Publié le 18 août 2015, par Bombardier, Denise

Le phénomène des soldes dans le commerce au détail a toujours existé. Mais de nos jours, nous sommes de plus en plus nombreux, riches ou modestes, à n’acheter qu’en soldes. Les fameux «outlets» ayant en quelque sorte révolutionné nos manières de consommer.

Le paradis des soldes se trouve aux États-Unis, plus spécifiquement en Floride, où l’on peut vivre la désacralisation totale du commerce de la «guenille» de luxe. Je connais peu de millionnaires qui achète de grandes marques de vêtements et accessoires, que ce soit Saint-Laurent, Prada ou Christian Louboutin, à plein prix. J’ai trouvé moi-même des imperméables Burberry, Prada et Fendi à 75 % du prix, et j’aime imaginer la cliente de Bergdorf Goodman qui sort du magasin de Fifth Avenue à New York avec le même imper qu’elle a payé plus de 2000 $. Il y a donc un plaisir, non pas coupable, mais pervers, à devenir une accro des soldes.

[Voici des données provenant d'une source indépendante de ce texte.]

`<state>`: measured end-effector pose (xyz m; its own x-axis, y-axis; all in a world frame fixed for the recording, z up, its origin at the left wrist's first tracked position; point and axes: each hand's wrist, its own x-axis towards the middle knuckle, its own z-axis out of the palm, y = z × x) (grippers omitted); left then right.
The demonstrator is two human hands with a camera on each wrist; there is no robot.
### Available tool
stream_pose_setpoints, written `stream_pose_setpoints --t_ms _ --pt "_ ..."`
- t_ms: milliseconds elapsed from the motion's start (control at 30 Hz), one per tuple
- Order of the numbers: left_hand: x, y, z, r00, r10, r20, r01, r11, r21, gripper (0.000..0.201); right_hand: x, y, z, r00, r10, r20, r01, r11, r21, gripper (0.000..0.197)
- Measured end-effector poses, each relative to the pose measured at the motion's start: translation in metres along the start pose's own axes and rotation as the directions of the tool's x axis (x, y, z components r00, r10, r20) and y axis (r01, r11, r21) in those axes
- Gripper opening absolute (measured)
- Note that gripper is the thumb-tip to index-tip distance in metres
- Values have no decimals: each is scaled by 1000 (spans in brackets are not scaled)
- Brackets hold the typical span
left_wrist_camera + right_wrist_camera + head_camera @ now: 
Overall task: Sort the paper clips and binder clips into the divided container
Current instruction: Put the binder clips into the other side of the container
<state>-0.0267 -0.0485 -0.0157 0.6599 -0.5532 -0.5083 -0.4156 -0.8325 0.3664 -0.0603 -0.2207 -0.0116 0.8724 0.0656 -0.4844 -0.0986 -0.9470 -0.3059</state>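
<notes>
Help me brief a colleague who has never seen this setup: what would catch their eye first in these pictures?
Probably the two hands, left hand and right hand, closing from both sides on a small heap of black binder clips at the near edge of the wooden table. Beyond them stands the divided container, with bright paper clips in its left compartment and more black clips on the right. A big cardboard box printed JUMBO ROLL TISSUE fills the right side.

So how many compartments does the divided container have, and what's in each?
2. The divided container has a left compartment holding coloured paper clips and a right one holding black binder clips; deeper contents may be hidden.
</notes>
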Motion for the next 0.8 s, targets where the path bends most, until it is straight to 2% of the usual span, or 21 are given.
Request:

La prospérité repose désormais sur les économies impressionnantes que l’on accumule en n’achetant désormais qu’en soldes. C’est une façon de protester aussi contre l’outrance dans la fixation des marges de profit.

Cette désacralisation des objets de luxe a comme corolaire une démocratisation de la qualité voire du goût. Et un autre phénomène s’est aussi généralisé et obtient même ses lettres de noblesse. Les femmes ne dédaignent plus porter une robe achetée à petit prix dans un magasin de soldes avec une paire de sandales Manolo Blahnik. Cette façon de confondre volontairement le luxe et le bas de gamme participe aussi de l’irrévérence en ce qui concerne la consommation.

Les consommateurs d’aujourd’hui, à l’exception des milliardaires, et encore, sont tous avertis. Les gens créent des systèmes parallèles de consommation comme Uber ou Airbnb pour contrer les règles trop rigides, qui les désavantagent et les rendent prisonniers d’une économie dont ils ne veulent plus faire les frais. Les soldes extrêmes que l’on trouve aux États-Unis prouvent que tous les diables peuvent désormais s’habiller à moindre coût en Prada.